Un boxeador retirado decía con orgullo que había sido el mejor púgil de la historia sin haber ganado un solo combate en su carrera. Era el que más veces se levantó de la lona antes de que le contaran los diez segundos. Ese era su único título, su cinturón de campeón: jamás permitió que le contaran la maldita decena de segundos. Hace unos años, en una entrevista le preguntaron qué se sentía cuando a uno lo noqueaban. Con una rotundidad aterradora respondió: “Toneladas de desesperanza sobre tu pecho”. El entrevistador, como pudo, se repuso para preguntarle qué lo impulsaba a levantarse de la lona aún estando machacado a golpes del adversario. Y el boxeador soltó como un croché al hígado: “Estás en el suelo, allí abajo, aplastado, molido, te cuesta respirar, escupes tu propia sangre y algún diente, todo es oscuridad a tu alrededor, y piensas que se acabó, que has fracasado, que no hay nada más que hacer, que no merece la pena seguir luchando… y entonces siempre surgía un fogonazo en lo más hondo de mí, que me iluminaba, que me aseguraba que aquello tenía algún sentido y que solo podía hallarlo si no dejaba de pelear; así que apretaba los pocos dientes que me quedaban y me levantaba una vez más. Lo curioso es que ya de pie, frente a mi adversario, me sentía confiado, respaldado por aquella luz que me había iluminado cuando mi único deseo era tirar la toalla”.

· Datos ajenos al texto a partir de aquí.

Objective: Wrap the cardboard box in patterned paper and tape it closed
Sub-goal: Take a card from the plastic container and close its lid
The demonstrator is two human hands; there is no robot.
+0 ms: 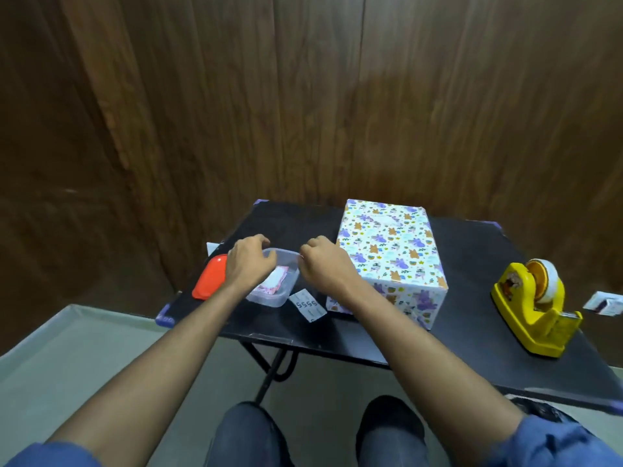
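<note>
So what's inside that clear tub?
The tub holds a small pink-and-white packet. The left hand covers its far corner, so anything there stays hidden.

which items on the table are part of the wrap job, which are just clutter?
Job:
- wrapped box, already covered in patterned paper
- yellow tape dispenser

Lying about, though handled:
- clear plastic container, left hand and right hand at its rim
- red lid
- white numbered tag
- small card by the table's right edge
</note>
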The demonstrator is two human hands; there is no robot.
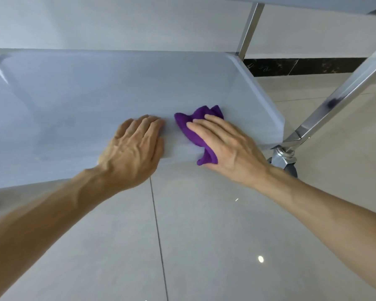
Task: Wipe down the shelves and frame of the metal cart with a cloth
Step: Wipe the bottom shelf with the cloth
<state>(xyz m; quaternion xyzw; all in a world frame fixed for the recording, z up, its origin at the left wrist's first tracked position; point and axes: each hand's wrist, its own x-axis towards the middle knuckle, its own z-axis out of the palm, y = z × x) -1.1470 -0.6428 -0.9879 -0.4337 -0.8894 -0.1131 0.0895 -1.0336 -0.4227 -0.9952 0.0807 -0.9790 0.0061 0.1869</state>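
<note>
The metal cart's lower shelf [96, 94] fills the upper half of the head view, a flat grey steel tray with a raised rim. A crumpled purple cloth [195, 124] lies on its near right part. My right hand [228, 146] presses flat on the cloth with straight fingers, and the cloth's lower end bunches under the palm at the shelf's front edge. My left hand [132, 148] rests on the bare shelf just left of the cloth, fingers slightly bent over the front edge, holding nothing.
Shiny frame posts rise at the back right [249, 29] and front right [343, 96] corners. A caster wheel [288, 165] sits under the front right corner. Glossy grey floor tiles [204, 235] lie below, and a pale wall with a dark skirting strip [302, 66] stands behind.
</note>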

El testimonio de este boxeador, ateo confeso que afirmaba que solo creía en un dios, sus puños, tiene mucho que ver con lo que sucederá en unos días en esta ciudad; mejor dicho, con lo que ocurrirá dentro de muchos de nosotros en pocos días cuando la busquemos –y nos busquemos, y los busquemos- para hallarla en la cita exacta de cada mes de diciembre. Comparte con aquel boxeador su origen humilde, codearse con las miserias y fatigas de los tuyos imprime carácter y hace plantearte muchas preguntas, dudas que siempre empiezan por un ¿por qué? Y ese por qué es el gimnasio donde te enseña a pelear aún sabiendo que seguramente perderás porque solo existe una posibilidad remota de vencer. Allí te tatúa el lema de sus discípulos: tiene sentido pelear por una posibilidad remota, por esa única oportunidad vale la pena arriesgar la vida. Allí los puños están movidos por el ansia de sentido, rendirse es una salida fácil, este ring solo conoce las suelas de los valientes. Las cuerdas están amaestradas para escupir al centro del cuadrilátero a los pasivos, a los cómodos, a los inactivos, a los falsos, a los que amañan el combate, a los fajadores sin afán de devolver los golpes. Si no peleas, no eres uno de los suyos.
Este es un entrenador duro, que no ahorra nada al pupilo porque sabe que así sacará lo mejor de él. Recibirás golpes, pero yo te aliviaré en la esquina; te machacarán las ilusiones, pero yo te las cubriré de vaselina para que no las pierdas; te noquearán, pero yo tenderé mi mano para que te levantes y sigas en la pelea. La toalla no se tira. Es difícil ser un sparring, lo sé. No te regalaré nada, simplemente te recordaré en cada caída que puede existir un sentido a tanto sufrimiento y dolor. No te evitaré nada, solo te ayudaré a que la desesperación no venza por nocaut.
Algo así es lo que muchos de nosotros buscaremos en sus ojos, dos guantes con una pegada capaz de derribar el muro de los finales sin remedio; en su entrecejo, el rincón donde siempre nos sentimos a salvo; en su boca, las gradas desde las que los nuestros idos nos dicen nítidamente que no bajemos los brazos, que la victoria es posible y los reencuentros también; y en su cara, el ring donde la desesperanza siempre besa la lona.
Esta razón para el sí cuando todo a nuestro alrededor dice no se nos ofrece en unos días a la altura de nuestros ojos, a tiro de un beso. Esta causa para ser más dignamente humanos cuando todo huele a deshumanización y depredación se nos muestra en un fogonazo de cuatro días, tan breve como el flash que iluminaba el interior del boxeador de la entrevista, tan poderoso como aquella energía que lo impulsaba a levantarse roto a golpes con la determinación de seguir peleando y con la certeza de estar acompañado en su lucha. El púgil llamó a esa luz fogonazo, en la Macarena la llaman Esperanza.